# WHAT IS REQUIRED:
Print the full listing exactly.
-- THE DATA follows --
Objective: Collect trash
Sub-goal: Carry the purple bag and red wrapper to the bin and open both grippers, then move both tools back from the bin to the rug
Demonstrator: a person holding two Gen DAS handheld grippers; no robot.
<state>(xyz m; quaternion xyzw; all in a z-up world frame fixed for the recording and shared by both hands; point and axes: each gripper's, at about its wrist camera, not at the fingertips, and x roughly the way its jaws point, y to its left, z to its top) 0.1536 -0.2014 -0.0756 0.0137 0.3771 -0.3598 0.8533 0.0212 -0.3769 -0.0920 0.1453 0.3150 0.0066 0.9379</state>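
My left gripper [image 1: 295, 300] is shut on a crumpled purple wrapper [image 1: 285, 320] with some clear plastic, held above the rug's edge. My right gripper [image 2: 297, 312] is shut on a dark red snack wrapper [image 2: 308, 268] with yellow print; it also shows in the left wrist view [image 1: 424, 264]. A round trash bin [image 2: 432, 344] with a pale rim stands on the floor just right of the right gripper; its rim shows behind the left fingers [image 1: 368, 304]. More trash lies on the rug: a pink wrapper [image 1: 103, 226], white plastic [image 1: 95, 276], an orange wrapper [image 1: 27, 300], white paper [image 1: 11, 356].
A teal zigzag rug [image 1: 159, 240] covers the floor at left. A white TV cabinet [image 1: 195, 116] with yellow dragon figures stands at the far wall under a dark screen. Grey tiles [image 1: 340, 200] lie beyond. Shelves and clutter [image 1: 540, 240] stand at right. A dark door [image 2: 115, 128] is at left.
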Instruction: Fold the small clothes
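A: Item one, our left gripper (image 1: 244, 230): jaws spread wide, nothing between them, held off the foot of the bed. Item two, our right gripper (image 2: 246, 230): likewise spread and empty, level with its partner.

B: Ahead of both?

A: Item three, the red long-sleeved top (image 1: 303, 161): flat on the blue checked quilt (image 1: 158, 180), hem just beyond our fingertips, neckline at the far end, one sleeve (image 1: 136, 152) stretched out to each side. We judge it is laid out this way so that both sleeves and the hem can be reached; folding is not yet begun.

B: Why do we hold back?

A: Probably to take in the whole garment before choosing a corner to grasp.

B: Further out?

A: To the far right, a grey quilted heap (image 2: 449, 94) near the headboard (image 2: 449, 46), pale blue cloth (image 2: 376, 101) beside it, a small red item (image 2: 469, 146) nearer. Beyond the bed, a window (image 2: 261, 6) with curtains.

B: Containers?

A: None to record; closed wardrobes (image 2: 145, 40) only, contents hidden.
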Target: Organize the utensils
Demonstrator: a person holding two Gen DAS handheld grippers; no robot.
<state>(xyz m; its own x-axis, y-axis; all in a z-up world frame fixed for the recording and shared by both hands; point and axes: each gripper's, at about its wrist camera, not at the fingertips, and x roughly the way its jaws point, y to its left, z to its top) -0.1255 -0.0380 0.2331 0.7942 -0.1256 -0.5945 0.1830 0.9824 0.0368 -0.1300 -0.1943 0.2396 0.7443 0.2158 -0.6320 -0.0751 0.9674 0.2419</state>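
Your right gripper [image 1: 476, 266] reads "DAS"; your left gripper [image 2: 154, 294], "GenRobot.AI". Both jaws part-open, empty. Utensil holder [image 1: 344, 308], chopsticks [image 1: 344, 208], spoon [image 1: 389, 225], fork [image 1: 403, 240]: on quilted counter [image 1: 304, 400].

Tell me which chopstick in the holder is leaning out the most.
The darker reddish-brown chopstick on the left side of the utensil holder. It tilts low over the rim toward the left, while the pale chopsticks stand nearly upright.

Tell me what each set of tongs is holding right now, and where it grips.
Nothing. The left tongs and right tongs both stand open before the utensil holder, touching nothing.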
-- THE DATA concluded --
# RESULT:
Objective: Collect trash
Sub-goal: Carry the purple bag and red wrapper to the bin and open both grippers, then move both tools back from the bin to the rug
Demonstrator: a person holding two Gen DAS handheld grippers; no robot.
<state>(xyz m; quaternion xyzw; all in a z-up world frame fixed for the recording and shared by both hands; point and axes: each gripper's, at about its wrist camera, not at the fingertips, and x roughly the way its jaws point, y to its left, z to its top) 0.1536 -0.2014 -0.0756 0.0137 0.3771 -0.3598 0.8533 0.0212 -0.3769 -0.0920 0.1453 0.3150 0.0066 0.9379</state>
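My left gripper [image 1: 295, 300] is shut on a crumpled purple wrapper [image 1: 285, 320] with some clear plastic, held above the rug's edge. My right gripper [image 2: 297, 312] is shut on a dark red snack wrapper [image 2: 308, 268] with yellow print; it also shows in the left wrist view [image 1: 424, 264]. A round trash bin [image 2: 432, 344] with a pale rim stands on the floor just right of the right gripper; its rim shows behind the left fingers [image 1: 368, 304]. More trash lies on the rug: a pink wrapper [image 1: 103, 226], white plastic [image 1: 95, 276], an orange wrapper [image 1: 27, 300], white paper [image 1: 11, 356].
A teal zigzag rug [image 1: 159, 240] covers the floor at left. A white TV cabinet [image 1: 195, 116] with yellow dragon figures stands at the far wall under a dark screen. Grey tiles [image 1: 340, 200] lie beyond. Shelves and clutter [image 1: 540, 240] stand at right. A dark door [image 2: 115, 128] is at left.
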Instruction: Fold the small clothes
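A: Item one, our left gripper (image 1: 244, 230): jaws spread wide, nothing between them, held off the foot of the bed. Item two, our right gripper (image 2: 246, 230): likewise spread and empty, level with its partner.

B: Ahead of both?

A: Item three, the red long-sleeved top (image 1: 303, 161): flat on the blue checked quilt (image 1: 158, 180), hem just beyond our fingertips, neckline at the far end, one sleeve (image 1: 136, 152) stretched out to each side. We judge it is laid out this way so that both sleeves and the hem can be reached; folding is not yet begun.

B: Why do we hold back?

A: Probably to take in the whole garment before choosing a corner to grasp.

B: Further out?

A: To the far right, a grey quilted heap (image 2: 449, 94) near the headboard (image 2: 449, 46), pale blue cloth (image 2: 376, 101) beside it, a small red item (image 2: 469, 146) nearer. Beyond the bed, a window (image 2: 261, 6) with curtains.

B: Containers?

A: None to record; closed wardrobes (image 2: 145, 40) only, contents hidden.
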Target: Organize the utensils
Demonstrator: a person holding two Gen DAS handheld grippers; no robot.
<state>(xyz m; its own x-axis, y-axis; all in a z-up world frame fixed for the recording and shared by both hands; point and axes: each gripper's, at about its wrist camera, not at the fingertips, and x roughly the way its jaws point, y to its left, z to its top) -0.1255 -0.0380 0.2331 0.7942 -0.1256 -0.5945 0.1830 0.9824 0.0368 -0.1300 -0.1943 0.2396 0.7443 0.2158 -0.6320 -0.0751 0.9674 0.2419</state>
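Your right gripper [image 1: 476, 266] reads "DAS"; your left gripper [image 2: 154, 294], "GenRobot.AI". Both jaws part-open, empty. Utensil holder [image 1: 344, 308], chopsticks [image 1: 344, 208], spoon [image 1: 389, 225], fork [image 1: 403, 240]: on quilted counter [image 1: 304, 400].

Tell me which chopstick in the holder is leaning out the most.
The darker reddish-brown chopstick on the left side of the utensil holder. It tilts low over the rim toward the left, while the pale chopsticks stand nearly upright.

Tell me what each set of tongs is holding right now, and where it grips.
Nothing. The left tongs and right tongs both stand open before the utensil holder, touching nothing.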

The work on this exercise is complete.